With the pandemic still raging, consumers will likely avoid discretionary purchases such as ice cream, laundry detergents, and beauty products and instead stock up on basic products, healthcare brands, packaged snacks and cleaning products, depending on the company.

Mayank Shah, senior category manager at Parle Products, said various restrictions in the field have also led companies to only send packaging that sells well and that is fast moving into the market.

This means that newer launches and slow items could stay on sale for a while. This led to a limited assortment in stores, he said. “It used to be that the seller would retail the product and take the order. Today the retailer tells you everything that needs to be sent to them, and we respond or simply respond to the request. New or slow products don’t work. Typically, only a few fast-moving items and SKUs are sold due to lack of bandwidth in terms of time, manpower, and investment. So there is an impact, ”he said.

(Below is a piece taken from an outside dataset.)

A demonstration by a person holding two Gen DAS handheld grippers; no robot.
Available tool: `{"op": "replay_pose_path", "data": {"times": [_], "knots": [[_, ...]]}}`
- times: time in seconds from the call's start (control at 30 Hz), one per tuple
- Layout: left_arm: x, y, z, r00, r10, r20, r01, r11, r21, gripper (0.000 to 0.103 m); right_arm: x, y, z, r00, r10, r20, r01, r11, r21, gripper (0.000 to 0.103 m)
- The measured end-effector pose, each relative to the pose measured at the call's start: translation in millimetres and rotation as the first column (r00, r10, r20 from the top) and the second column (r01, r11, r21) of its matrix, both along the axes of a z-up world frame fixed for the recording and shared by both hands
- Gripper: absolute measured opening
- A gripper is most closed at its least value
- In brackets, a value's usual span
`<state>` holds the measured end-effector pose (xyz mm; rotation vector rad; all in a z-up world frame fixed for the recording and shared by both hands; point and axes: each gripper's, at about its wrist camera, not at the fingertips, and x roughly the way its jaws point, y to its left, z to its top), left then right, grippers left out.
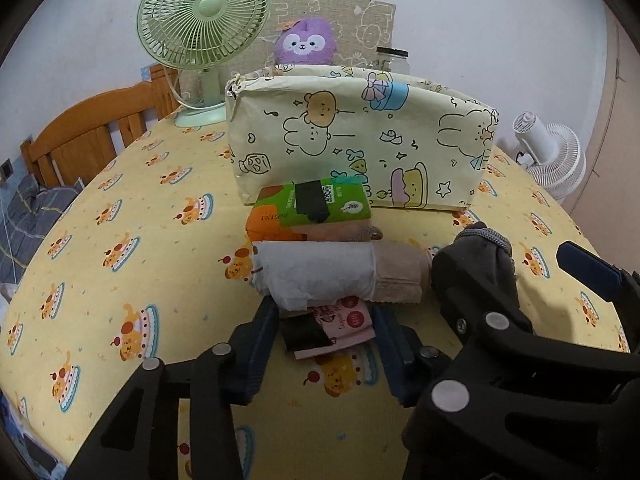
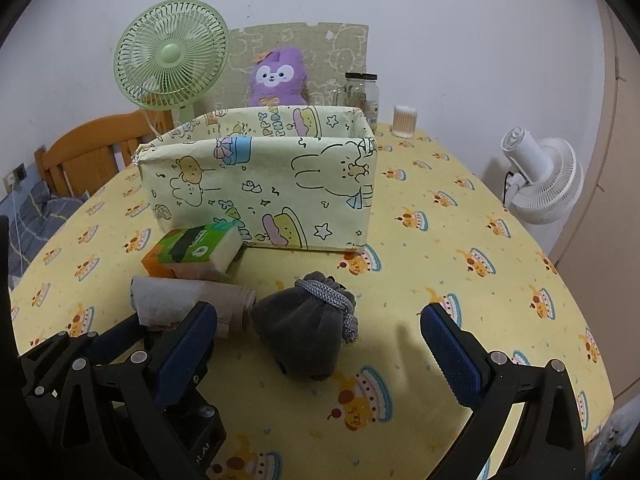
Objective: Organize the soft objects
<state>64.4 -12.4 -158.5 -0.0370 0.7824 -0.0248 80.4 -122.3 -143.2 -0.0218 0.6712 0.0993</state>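
Note:
A cream cartoon-print storage box [image 1: 360, 140] [image 2: 260, 184] stands open-topped at the table's middle. In front of it lie a green and orange tissue pack [image 1: 310, 210] [image 2: 196, 248], a white and beige rolled cloth [image 1: 336, 272] [image 2: 188, 302], a small pink packet [image 1: 332, 330] and a dark grey drawstring pouch [image 2: 308, 332] [image 1: 480, 252]. My left gripper [image 1: 326, 354] is open, its fingers on either side of the pink packet. My right gripper [image 2: 320, 344] is open wide around the grey pouch, not touching it.
A green desk fan [image 1: 204, 20] [image 2: 172, 56], a purple plush toy [image 1: 304, 42] [image 2: 276, 78], a glass jar [image 2: 360, 92] and a cotton-swab tub [image 2: 405, 120] stand behind the box. A white fan [image 2: 540, 180] stands off the right edge. A wooden bed frame [image 1: 92, 132] is at left.

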Motion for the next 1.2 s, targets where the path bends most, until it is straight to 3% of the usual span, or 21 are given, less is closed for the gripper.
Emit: {"op": "replay_pose_path", "data": {"times": [0.2,0.3,0.47,0.6,0.77,0.93,1.0,1.07,1.2], "knots": [[-5.5,1.2,0.3,1.0,0.019,0.0,-0.019,1.0,0.017,0.049,2.2,1.0,-2.3,1.0,0.007,-0.013,-0.007,1.0,-0.008,0.103],[-9.7,4.9,-1.0,0.999,0.033,0.0,-0.033,0.999,0.021,0.058,1.0,4.2,-4.7,1.0,0.023,-0.02,-0.023,1.0,-0.004,0.102],[-13.8,4.4,-2.8,0.999,0.034,0.005,-0.034,0.999,0.031,0.06,-2.9,11.3,-8.5,0.998,0.047,-0.028,-0.047,0.999,0.002,0.102],[-15.9,2.3,-2.2,1.0,0.017,0.008,-0.017,1.0,0.023,0.044,-3.9,11.1,-9.7,0.999,0.043,-0.033,-0.043,0.999,0.005,0.102],[-13.4,1.8,-0.8,1.0,0.019,0.009,-0.019,1.0,0.02,0.04,-0.4,7.8,-10.1,0.999,0.026,-0.04,-0.025,1.0,0.009,0.101],[-8.5,2.6,-0.6,1.0,0.026,0.014,-0.027,0.999,0.02,0.04,7.9,4.9,-12.2,0.998,0.017,-0.065,-0.015,1.0,0.025,0.091],[-6.6,1.3,-1.3,1.0,0.027,0.013,-0.027,0.999,0.026,0.04,11.9,4.3,-14.1,0.997,0.014,-0.08,-0.012,1.0,0.025,0.083],[-6.0,0.5,-1.7,1.0,0.026,0.013,-0.026,0.999,0.029,0.04,15.8,2.5,-17.7,0.994,0.017,-0.105,-0.013,0.999,0.036,0.065],[-6.2,0.1,-0.6,0.999,0.026,0.019,-0.026,0.999,0.031,0.04,14.4,2.5,-17.1,0.995,0.017,-0.101,-0.013,0.999,0.042,0.058]]}}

The Gujarat Milk Marketing Cooperative Federation (GCMMF), which sells a wide range of dairy products under the Amul brand, is also focusing on relevant SKUs. “We are reducing the production of some SKUs while increasing the same for others due to market demand,” said RS Sodhi, General Manager of GCMMF.

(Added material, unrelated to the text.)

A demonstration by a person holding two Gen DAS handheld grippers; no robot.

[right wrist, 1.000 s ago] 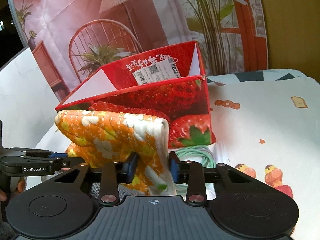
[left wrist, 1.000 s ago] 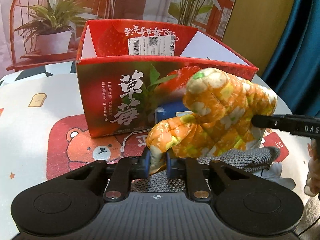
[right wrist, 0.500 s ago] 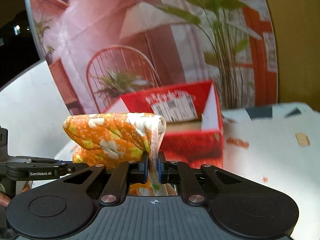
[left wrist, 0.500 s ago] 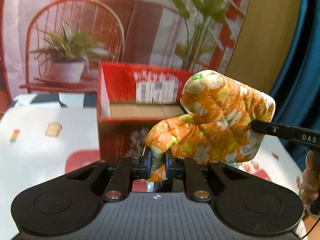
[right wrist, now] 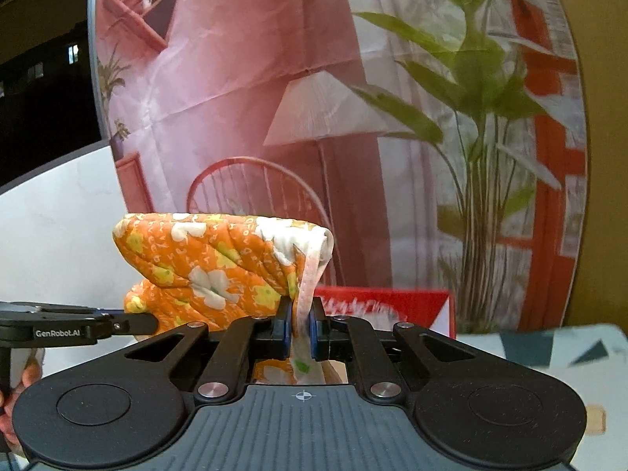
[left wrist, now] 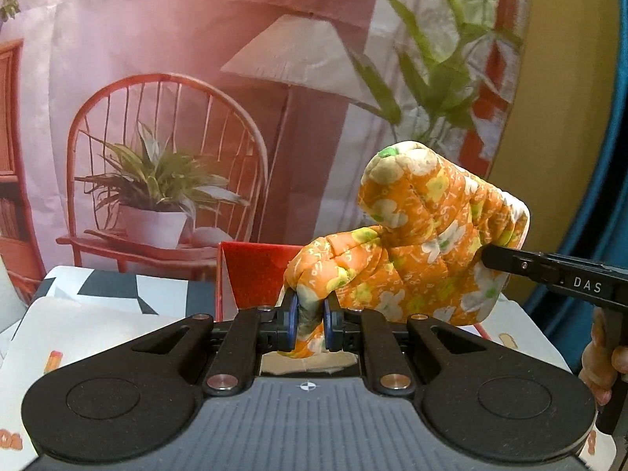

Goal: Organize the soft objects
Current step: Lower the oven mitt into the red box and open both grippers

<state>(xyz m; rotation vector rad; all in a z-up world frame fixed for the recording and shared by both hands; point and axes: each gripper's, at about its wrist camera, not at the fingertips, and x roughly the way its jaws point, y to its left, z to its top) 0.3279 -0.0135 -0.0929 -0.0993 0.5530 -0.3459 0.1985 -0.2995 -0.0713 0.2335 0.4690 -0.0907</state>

However, in Amul’s case, the company sees better distribution of small packs. Consumers, Sodhi said, are spending the bare minimum and largely buying essentials amid a surge in covid infections. “They buy smaller packages; sales of 1 to 2 kg packs are down, ”he said.

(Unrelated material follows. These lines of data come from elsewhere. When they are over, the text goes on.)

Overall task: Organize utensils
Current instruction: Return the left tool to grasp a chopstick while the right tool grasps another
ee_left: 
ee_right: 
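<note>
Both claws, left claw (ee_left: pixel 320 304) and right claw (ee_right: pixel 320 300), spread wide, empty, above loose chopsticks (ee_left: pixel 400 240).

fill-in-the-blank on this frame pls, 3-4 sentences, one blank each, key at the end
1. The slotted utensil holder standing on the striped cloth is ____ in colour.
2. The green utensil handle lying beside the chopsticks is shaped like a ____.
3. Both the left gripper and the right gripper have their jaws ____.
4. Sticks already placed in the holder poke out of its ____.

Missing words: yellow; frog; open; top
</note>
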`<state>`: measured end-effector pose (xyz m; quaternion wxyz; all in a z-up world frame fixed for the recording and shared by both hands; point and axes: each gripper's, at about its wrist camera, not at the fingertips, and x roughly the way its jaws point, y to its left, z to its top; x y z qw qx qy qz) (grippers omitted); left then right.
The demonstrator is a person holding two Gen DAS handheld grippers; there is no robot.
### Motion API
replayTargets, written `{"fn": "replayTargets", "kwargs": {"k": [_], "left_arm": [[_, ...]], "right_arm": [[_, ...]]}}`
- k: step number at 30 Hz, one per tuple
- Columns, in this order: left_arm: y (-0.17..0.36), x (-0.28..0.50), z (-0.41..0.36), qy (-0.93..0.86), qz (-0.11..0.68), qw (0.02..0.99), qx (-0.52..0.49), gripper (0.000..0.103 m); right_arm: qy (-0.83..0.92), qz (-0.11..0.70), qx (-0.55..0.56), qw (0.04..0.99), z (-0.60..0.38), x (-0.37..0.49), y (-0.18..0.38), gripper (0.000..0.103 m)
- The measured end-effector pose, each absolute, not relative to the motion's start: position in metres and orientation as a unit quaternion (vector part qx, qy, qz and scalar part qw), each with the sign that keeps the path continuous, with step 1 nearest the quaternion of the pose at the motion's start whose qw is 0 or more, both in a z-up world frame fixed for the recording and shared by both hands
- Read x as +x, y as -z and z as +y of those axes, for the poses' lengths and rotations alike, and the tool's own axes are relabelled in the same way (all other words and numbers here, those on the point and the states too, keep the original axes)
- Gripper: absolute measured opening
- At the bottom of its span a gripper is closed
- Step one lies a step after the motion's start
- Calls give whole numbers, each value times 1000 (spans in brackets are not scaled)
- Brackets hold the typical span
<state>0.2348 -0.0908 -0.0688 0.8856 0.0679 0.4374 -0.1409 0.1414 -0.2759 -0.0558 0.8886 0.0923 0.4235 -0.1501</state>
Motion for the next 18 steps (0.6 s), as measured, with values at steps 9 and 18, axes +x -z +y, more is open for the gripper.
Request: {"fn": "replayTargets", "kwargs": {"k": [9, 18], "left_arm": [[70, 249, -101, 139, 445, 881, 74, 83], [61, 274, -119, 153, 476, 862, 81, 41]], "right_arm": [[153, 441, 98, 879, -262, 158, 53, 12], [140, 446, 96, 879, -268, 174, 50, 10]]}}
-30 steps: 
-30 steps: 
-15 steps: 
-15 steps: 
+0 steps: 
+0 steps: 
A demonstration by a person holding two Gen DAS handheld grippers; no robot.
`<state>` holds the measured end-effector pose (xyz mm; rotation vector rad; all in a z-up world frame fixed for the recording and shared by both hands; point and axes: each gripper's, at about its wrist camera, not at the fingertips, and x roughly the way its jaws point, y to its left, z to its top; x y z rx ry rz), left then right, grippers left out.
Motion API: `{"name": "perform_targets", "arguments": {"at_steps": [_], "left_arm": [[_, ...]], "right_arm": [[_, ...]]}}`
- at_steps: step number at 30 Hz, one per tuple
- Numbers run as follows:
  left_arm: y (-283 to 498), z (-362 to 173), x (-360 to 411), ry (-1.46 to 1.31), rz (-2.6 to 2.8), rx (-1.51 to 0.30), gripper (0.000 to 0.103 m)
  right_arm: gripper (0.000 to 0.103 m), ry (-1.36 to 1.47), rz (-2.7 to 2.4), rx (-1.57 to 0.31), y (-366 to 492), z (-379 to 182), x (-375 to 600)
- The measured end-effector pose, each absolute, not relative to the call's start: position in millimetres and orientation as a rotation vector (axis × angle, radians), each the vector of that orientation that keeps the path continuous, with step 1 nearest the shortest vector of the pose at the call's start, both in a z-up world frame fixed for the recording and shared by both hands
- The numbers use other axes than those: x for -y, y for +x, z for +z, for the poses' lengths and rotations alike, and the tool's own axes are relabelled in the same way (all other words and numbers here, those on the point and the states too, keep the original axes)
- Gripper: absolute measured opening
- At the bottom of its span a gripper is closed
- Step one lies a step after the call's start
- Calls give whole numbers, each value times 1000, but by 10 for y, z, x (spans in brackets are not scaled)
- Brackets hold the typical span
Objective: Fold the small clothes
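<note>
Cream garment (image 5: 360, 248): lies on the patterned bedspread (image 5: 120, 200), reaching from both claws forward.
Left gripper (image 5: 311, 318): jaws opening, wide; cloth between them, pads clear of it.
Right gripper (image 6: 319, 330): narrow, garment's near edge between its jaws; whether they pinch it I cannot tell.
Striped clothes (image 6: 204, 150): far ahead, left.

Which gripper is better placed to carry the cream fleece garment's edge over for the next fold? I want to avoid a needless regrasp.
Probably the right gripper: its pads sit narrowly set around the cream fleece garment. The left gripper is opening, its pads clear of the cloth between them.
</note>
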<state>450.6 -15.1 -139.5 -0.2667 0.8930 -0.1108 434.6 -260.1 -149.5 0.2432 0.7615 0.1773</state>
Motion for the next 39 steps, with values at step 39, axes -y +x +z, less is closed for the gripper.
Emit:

While Amul’s factories are mostly operating at full capacity, they face disruption in the field due to a labor shortage.

For Amul, sales of ice cream and products sold in the hotel and restaurant industry, such as sliced ​​cheese and cream and beverages, declined in May. Meanwhile, its sales of packaged milk have risen sharply. “We are also making more milk products such as powdered milk and white butter because the milk supply has been strong,” Sodhi said. In 2019-2020, the consolidated sales of Amul brand products exceeded ₹52,000 crore, according to GCMMF.

In a recent report, market researcher Nielsen said now is the time for companies to eliminate underperforming brands or variants. In India, categories such as soft drinks, chocolates, cookies, shampoos and sanitary napkins have the most under-selling or underperforming SKUs, Nielsen said. About 77% of the SKUs in the soft drink category contribute less than 2% of the category’s overall sales. Among categories such as sanitary napkins, 76% of the variants are underperforming, while for chocolates it is at 75%. “The case for rationalizing the assortment is extremely strong. A recent study by NielsenIQ showed that an average of 1,059 SKUs are launched each month in India, with only 10% of these items getting enough distribution to survive, ”the researcher said.

Dabur India Ltd expects demand for its discretionary products to remain lukewarm in the near term. “Our factories continue to operate relatively normally. Going forward, we anticipate that there may be an impact on the discretionary product portfolio as people stay home and outdoor activities are restricted. However, our healthcare portfolio, particularly Ayurvedic immunity boosting products, is already on the rise during the second part of April and is expected to make up for any loss in the discretionary sector, ”said the CEO Mohit Malhotra in a post-benefit call with investors on Friday.